Source data
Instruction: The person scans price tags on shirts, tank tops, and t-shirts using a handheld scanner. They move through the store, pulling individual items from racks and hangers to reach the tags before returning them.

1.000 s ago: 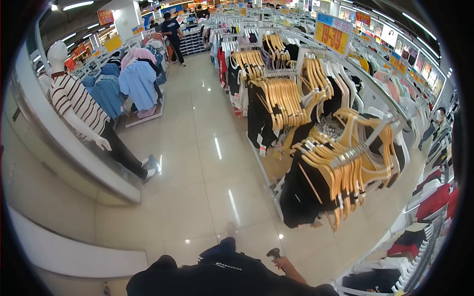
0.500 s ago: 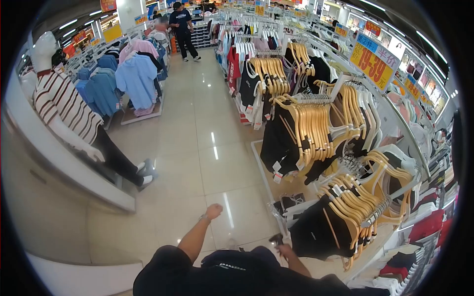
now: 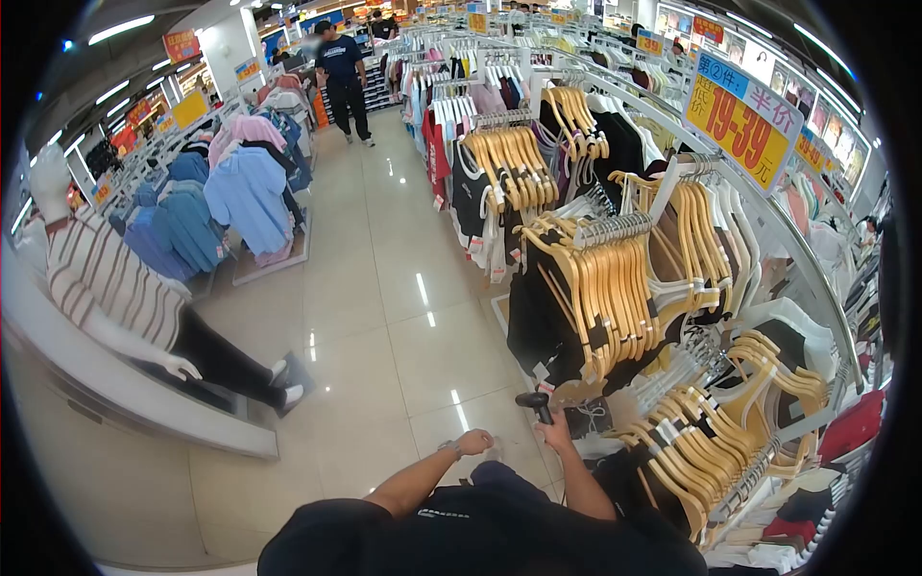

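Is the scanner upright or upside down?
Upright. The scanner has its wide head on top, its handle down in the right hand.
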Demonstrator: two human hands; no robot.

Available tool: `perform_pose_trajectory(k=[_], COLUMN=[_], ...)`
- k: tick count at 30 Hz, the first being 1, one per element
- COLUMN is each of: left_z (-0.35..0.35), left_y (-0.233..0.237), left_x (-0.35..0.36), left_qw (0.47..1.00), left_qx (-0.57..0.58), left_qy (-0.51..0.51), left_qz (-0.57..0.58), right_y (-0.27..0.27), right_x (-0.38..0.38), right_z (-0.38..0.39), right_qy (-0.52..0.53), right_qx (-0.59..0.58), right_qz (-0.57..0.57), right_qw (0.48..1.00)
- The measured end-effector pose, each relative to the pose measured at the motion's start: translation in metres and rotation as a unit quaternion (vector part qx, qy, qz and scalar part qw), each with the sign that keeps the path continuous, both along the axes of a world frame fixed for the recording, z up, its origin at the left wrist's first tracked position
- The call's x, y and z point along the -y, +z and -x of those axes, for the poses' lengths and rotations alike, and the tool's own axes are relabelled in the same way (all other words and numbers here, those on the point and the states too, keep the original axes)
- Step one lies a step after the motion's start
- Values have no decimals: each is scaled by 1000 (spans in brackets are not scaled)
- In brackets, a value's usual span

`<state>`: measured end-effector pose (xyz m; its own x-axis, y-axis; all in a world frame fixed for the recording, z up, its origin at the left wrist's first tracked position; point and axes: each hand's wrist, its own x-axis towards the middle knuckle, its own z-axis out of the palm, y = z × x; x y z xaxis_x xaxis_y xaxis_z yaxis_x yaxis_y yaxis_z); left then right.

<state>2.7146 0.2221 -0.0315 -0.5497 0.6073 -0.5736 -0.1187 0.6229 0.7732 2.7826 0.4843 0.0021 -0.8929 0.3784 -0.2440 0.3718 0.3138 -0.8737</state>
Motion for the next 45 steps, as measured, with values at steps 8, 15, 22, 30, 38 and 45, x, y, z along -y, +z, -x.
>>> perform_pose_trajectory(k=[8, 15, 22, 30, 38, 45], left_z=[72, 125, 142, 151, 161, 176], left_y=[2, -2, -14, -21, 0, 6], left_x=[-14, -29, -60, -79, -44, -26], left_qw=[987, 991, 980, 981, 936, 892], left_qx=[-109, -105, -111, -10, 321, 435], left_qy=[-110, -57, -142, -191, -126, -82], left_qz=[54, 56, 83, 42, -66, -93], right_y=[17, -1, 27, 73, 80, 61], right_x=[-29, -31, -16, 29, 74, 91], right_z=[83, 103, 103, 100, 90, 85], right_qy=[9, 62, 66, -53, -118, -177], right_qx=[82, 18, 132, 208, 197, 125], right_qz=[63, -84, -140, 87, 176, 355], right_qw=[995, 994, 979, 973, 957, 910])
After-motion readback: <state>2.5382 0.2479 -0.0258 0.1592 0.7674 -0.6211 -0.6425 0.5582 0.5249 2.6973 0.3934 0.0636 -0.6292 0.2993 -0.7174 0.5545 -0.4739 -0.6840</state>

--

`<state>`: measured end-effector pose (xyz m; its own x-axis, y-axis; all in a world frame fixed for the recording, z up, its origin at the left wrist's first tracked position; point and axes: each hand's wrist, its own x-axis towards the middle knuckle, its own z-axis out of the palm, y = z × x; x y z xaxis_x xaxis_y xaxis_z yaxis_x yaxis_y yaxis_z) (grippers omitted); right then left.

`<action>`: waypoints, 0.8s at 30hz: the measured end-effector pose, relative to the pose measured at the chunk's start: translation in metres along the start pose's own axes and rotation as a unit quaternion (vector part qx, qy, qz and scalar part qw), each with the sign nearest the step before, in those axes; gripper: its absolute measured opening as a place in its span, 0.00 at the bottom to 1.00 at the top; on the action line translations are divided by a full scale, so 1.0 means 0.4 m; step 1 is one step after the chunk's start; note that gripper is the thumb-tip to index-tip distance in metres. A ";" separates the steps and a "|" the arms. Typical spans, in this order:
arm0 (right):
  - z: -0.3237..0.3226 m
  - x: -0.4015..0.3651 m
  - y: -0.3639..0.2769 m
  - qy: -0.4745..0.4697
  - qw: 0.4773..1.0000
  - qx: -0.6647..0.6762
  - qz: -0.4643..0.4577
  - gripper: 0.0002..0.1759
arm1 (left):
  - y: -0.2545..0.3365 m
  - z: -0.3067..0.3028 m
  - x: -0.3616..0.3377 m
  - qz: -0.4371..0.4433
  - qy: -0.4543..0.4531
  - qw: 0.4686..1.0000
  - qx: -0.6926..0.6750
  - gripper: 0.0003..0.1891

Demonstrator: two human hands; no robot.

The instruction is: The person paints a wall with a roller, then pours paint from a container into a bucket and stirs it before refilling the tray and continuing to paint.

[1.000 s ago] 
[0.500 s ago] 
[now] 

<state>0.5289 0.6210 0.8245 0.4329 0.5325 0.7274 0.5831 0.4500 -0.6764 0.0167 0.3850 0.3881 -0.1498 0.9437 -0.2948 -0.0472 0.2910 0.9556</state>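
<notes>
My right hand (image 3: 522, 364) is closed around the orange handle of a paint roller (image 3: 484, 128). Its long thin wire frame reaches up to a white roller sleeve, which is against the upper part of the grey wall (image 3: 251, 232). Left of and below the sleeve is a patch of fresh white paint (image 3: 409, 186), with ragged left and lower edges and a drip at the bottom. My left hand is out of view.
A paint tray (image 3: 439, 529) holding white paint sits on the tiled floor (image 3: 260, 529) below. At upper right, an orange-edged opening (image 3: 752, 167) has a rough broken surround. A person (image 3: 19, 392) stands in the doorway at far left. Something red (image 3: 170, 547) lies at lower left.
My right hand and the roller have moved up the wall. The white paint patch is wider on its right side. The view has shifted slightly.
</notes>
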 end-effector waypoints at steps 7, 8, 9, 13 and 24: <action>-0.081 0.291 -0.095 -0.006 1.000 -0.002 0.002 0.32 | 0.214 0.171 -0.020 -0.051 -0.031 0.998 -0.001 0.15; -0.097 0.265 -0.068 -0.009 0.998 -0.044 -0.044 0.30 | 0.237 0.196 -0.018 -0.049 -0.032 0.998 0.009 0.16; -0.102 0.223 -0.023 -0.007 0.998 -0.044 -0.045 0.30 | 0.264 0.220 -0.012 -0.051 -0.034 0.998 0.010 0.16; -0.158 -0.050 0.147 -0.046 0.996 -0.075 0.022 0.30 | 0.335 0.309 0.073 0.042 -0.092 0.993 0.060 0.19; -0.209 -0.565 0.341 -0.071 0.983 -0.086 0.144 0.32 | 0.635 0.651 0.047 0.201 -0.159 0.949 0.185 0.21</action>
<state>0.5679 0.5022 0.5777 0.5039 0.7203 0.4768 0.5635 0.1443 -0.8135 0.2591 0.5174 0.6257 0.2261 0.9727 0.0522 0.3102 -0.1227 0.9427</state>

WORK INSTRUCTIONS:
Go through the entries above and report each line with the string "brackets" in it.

YOUR RESPONSE:
- Values have no decimals: each is scaled by 1000 (spans in brackets are not scaled)
- In brackets, a value's usual span

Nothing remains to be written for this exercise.